▶ The problem: Transcribe the listing below from its opening line up to and including the line that contains "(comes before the"; reproduce nothing else.

▶ Data:
▬▬▬▬▬▬

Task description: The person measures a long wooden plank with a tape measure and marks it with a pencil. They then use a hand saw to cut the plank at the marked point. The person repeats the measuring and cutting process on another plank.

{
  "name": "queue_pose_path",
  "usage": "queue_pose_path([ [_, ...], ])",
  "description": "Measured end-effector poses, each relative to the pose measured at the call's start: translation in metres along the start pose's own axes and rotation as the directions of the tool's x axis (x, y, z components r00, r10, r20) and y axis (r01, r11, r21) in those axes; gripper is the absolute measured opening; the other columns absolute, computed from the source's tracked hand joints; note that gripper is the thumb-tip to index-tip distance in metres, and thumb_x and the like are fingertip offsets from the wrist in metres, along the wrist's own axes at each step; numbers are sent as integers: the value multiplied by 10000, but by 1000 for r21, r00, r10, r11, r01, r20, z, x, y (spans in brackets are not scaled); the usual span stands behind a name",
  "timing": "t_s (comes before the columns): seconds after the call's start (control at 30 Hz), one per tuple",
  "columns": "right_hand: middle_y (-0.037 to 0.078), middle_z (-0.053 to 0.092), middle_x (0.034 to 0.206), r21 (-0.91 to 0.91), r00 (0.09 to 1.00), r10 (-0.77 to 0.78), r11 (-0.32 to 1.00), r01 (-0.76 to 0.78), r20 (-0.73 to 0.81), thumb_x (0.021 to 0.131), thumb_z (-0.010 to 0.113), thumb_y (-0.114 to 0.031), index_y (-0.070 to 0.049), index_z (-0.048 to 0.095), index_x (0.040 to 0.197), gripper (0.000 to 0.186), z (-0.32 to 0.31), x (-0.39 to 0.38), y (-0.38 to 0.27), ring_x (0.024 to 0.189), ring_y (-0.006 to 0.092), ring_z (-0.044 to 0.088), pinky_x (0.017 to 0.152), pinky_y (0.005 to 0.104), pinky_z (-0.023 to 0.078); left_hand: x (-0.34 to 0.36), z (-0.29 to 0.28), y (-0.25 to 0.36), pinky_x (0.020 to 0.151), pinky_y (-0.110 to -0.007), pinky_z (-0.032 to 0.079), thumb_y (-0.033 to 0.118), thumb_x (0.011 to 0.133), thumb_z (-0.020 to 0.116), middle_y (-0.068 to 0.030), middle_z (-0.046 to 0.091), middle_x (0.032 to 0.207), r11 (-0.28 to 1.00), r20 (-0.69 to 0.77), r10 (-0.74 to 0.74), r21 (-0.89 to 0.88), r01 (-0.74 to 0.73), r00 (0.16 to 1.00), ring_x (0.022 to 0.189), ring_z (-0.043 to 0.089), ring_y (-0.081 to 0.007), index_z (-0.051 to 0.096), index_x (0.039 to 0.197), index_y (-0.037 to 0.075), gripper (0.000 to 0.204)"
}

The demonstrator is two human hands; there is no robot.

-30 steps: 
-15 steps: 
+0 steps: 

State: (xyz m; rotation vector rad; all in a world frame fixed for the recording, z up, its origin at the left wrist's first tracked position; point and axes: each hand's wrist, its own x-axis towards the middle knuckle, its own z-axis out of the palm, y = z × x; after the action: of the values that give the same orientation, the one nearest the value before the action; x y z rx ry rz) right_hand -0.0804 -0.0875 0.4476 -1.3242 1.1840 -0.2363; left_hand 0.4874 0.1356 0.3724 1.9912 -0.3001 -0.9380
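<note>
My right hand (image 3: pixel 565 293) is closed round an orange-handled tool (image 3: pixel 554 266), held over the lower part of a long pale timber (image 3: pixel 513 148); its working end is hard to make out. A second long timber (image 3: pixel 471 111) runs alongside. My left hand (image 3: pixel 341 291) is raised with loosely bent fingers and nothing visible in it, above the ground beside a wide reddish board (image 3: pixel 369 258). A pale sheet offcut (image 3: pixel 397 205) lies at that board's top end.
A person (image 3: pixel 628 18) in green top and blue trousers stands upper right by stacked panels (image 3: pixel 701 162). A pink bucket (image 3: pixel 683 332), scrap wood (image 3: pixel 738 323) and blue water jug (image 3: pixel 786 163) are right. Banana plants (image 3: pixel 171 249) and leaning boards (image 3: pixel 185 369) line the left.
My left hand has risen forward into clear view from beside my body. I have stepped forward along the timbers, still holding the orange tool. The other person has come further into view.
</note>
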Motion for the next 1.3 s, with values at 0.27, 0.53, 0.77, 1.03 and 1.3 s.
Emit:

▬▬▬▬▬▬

▶ Output below:
Task description: The person measures a long wooden plank with a tape measure and marks it with a pencil. They then use a hand saw to cut the plank at the marked point. The person repeats the measuring and cutting process on another plank.

{
  "name": "queue_pose_path",
  "usage": "queue_pose_path([ [_, ...], ])",
  "description": "Measured end-effector poses, each relative to the pose measured at the call's start: translation in metres along the start pose's own axes and rotation as the directions of the tool's x axis (x, y, z components r00, r10, r20) and y axis (r01, r11, r21) in those axes; gripper is the absolute measured opening; the other columns absolute, computed from the source's tracked hand joints; note that gripper is the thumb-tip to index-tip distance in metres, and thumb_x and the like are fingertip offsets from the wrist in metres, along the wrist's own axes at each step; numbers are sent as integers: the value multiplied by 10000, but by 1000 for r21, r00, r10, r11, r01, r20, z, x, y (spans in brackets are not scaled); the usual span stands behind a name",
  "timing": "t_s (comes before the columns): seconds after the call's start (control at 30 Hz), one per tuple",

The answer contains nothing more.